- ACTIVITY
Omit any pictures, and restate word for word only the lines from the one with "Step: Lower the" through the end of the data below.

*** DATA SECTION Section Begins ***

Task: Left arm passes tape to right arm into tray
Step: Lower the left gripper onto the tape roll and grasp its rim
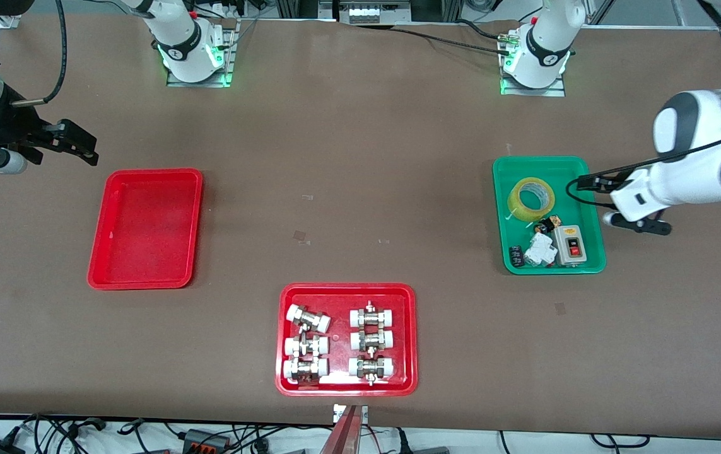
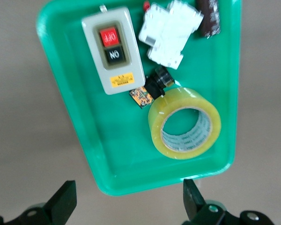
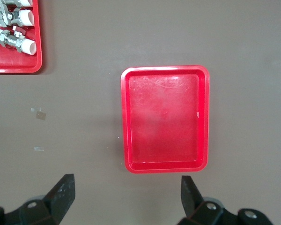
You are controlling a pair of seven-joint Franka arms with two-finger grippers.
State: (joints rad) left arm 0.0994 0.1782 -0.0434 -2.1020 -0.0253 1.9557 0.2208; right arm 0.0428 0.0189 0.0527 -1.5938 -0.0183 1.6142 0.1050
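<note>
Left wrist view: tape lies tilted in the green tray, core facing up; left gripper spread wide, empty.

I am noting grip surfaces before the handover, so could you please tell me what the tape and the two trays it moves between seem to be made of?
The tape: glossy, yellowish translucent plastic film; the tray shows through it.
The green tray: smooth moulded plastic, probably, with shiny rounded rims.
The red tray: likely the same plastic, its glossy floor faintly scuffed.

The grey switch box bears a red "OFF" button and a black "ON" button; its yellow label is unreadable
</note>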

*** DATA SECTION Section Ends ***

- OUTPUT
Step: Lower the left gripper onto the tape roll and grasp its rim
You are controlling a pair of seven-joint Franka arms with two-finger grippers.
State: (joints rad) left arm 0.0994 0.1782 -0.0434 -2.1020 -0.0253 1.9557 0.2208; right arm 0.0428 0.0189 0.0527 -1.5938 -0.0183 1.6142 0.1050
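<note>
Left wrist view: tape lies tilted in the green tray, core facing up; left gripper spread wide, empty.

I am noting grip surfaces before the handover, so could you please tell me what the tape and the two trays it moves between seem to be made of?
The tape: glossy, yellowish translucent plastic film; the tray shows through it.
The green tray: smooth moulded plastic, probably, with shiny rounded rims.
The red tray: likely the same plastic, its glossy floor faintly scuffed.

The grey switch box bears a red "OFF" button and a black "ON" button; its yellow label is unreadable
</note>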

This finishes the answer.